La presidente della Corte Costituzionale, in videoconferenza con l’Associazione Stampa Estera in Italia, si dice “davvero sorpresa e dispiaciuta che il mio richiamo a ripartire dal fondamento dell’ordinamento giuridico che è la Costituzione abbia potuto essere speso in riferimento a singoli aspetti politici del momento o a singole contese di tipo politico che erano in corso. Trovo che sia davvero inappropriato attribuire al presidente della Corte Costituzionale l’intendimento di scendere nell’agone politico”. 

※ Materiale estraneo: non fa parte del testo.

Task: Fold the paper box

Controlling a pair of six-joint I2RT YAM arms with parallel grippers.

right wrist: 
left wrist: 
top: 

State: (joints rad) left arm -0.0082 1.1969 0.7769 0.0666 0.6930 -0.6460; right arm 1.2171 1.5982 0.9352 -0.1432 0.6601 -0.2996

Sottolinea infatti Cartabia: “Se c’è una virtù, un principio, che un giudice costituzionale in generale ma un presidente della Consulta in modo particolare tiene a preservare, è proprio quello di essere super partes, essendo chiamati a giudicare le leggi del Parlamento e i conflitti fra poteri. Prima ancora che un dovere, è una prerogativa per preservare la propria indipendenza e la propria libertà. Sarebbe gravissimo se un presidente volesse entrare nella discussione politica per giudicare se le azioni del Governo vanno bene o non vanno bene”. 

Quindi, Cartabia ribadisce quanto già chiarito nell’intervista al ‘Corriere della sera’, in ‘tempi non sospetti’ ovvero prima dell’alimentarsi delle polemiche politiche e di quelli che definisce “fraintendimenti”: “Era un richiamo ai principi, non una applicazione di quei principi a casi concreti”. Quanto al fatto che in Italia non esista uno “stato di eccezione”, per la presidente della Consulta non è altro che “una affermazione quasi ovvia, che qualsiasi professore direbbe ai suoi studenti già nel primo anno del suo corso di insegnamento”.